An old Chinese farmer saved up small amounts of money over a year to buy a new horse. Just a day after the farmer bought the horse, it ran away. His neighbour expressed grief, but the farmer himself was calm. “I hope you can get over this bad news” said the neighbor. “Good news or bad news, can’t say” replied the farmer. The next day, the horse returned to the farmer’s house by itself, and brought another stray horse with it. “Cheer up, we’re going to multiply our farm income. That’s great news” said the farmer’s son. “Good news or bad news, can’t say” replied the farmer and carried on with his work. A week later, the farmer took the first horse to his farm and his son took the second horse to follow his father to work. On the way, the second horse pushed the boy down and ran away. The boy’s leg was fractured badly. That evening back home, the farmer’s wife groaned “We will have to spend all our extra savings on our son’s broken leg. What a terrible news”. Once again, the farmer replied: “Good news or bad news, can’t say.” A month later, the farmer’s King announced a war on the neighboring nation. Citing a lack of foot soldiers, the King ordered all able-bodied men in the nation to get drafted into the military without excuses. The farmer’s son was spared because of his broken leg. Later, the inexperienced soldiers got slaughtered in the war. “You are lucky that your son did not get drafted. Mine returned with severe injuries. Many have been handicapped or killed” complained the farmer’s best friend. Unabashed, the farmer responded: “Good news or bad news, can’t say”.

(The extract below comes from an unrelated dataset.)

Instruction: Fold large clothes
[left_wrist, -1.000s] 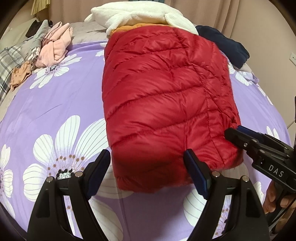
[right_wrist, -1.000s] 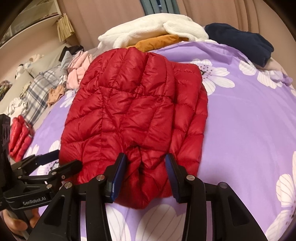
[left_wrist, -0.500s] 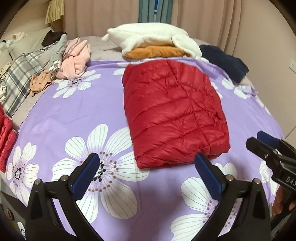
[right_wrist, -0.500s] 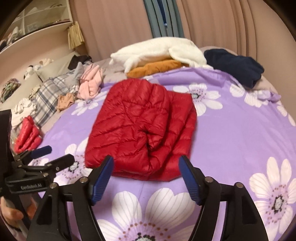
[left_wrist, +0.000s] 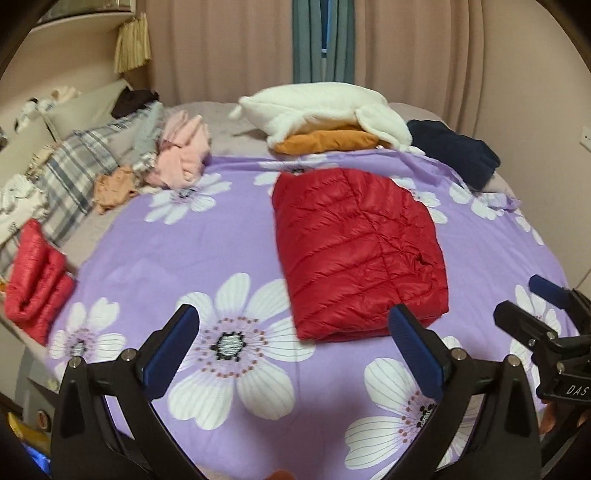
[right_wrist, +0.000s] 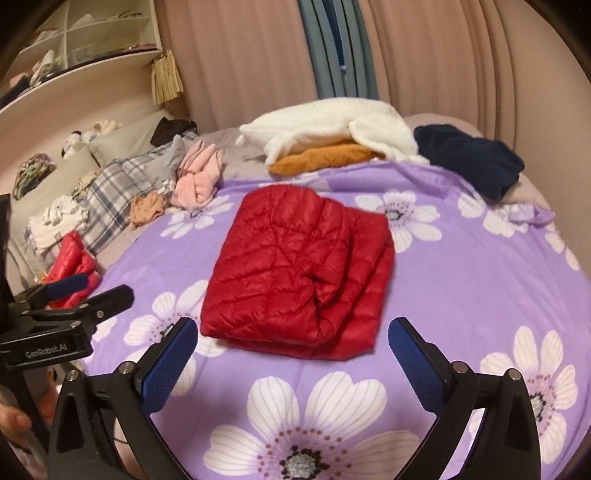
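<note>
A folded red puffer jacket (left_wrist: 354, 251) (right_wrist: 299, 273) lies as a flat packet in the middle of the purple flowered bedspread (left_wrist: 184, 251) (right_wrist: 480, 288). My left gripper (left_wrist: 293, 315) hangs above the packet's near edge, open wide, with nothing between its blue pads. My right gripper (right_wrist: 293, 326) hovers in front of the packet's near edge. Its jaws are opening, and they hold nothing. Each gripper also shows in the other's view: the right gripper (left_wrist: 519, 297) at the right edge, the left gripper (right_wrist: 105, 288) at the left edge. Neither touches the jacket.
A second folded red jacket (left_wrist: 35, 273) (right_wrist: 74, 258) sits at the bed's left edge. Along the back lie a white fleece (left_wrist: 317, 110) over an orange garment (left_wrist: 325, 142), a navy garment (left_wrist: 454, 155), pink clothes (left_wrist: 181, 155) and a plaid pillow (left_wrist: 74, 166). Curtains hang behind.
Both grippers let go of the jacket's near edge, opened wide and pulled up and back. The jacket now looks smaller and lies still on the bedspread.
</note>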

This Chinese proverb points out the nature of reality that good luck can change to bad luck and bad luck can change to good luck. Everything has the potential for change and is impermanent. Follow the mantra of “Maybe” when anything good or bad happens. This reminds one of the possibility that anything can happen in the next moment.
A group of my friends get together to watch a movie. One of the people says: “I know a great movie. Everyone will enjoy it. I will start it now!” I say to myself: “Wait a second. The group hasn’t even talked about it and you want to start the movie. How inconsiderate and selfish can you be.” In this situation from a present moment adult level there is an evaluation that this person’s action was inconsiderate and selfish. There is “Outrage” at the other person for what they have done. However, when you get angry with someone else, is it all about the other person? When I was growing up the personal narrative I learned was that one needed to be quiet, invisible, not challenge authority (parents) and not create a problem. In order to protect myself I created the simple strategy of just being perfect! When this other person acted in a way that was totally contrary to my personal belief system it triggered a reaction within me. I transposed myself onto what the other person did and personalized his action. I was expressing “Inrage” at myself for an action that I assumed responsibility for and was not in keeping with what I needed to do to feel safe, loved and worthy. And why was the other person doing what he was doing? Everyone one of us has a unique story that determines our behaviour.
When you get upset with someone you need to remember that when you come to a crossroad of friction you need to:
Look Both Ways
“What is calling to be heard” both in the other person and yourself that is responsible for the action. Just don’t place all the responsibility for what is going on with the other person. Remember to look inside yourself to see what is being triggered.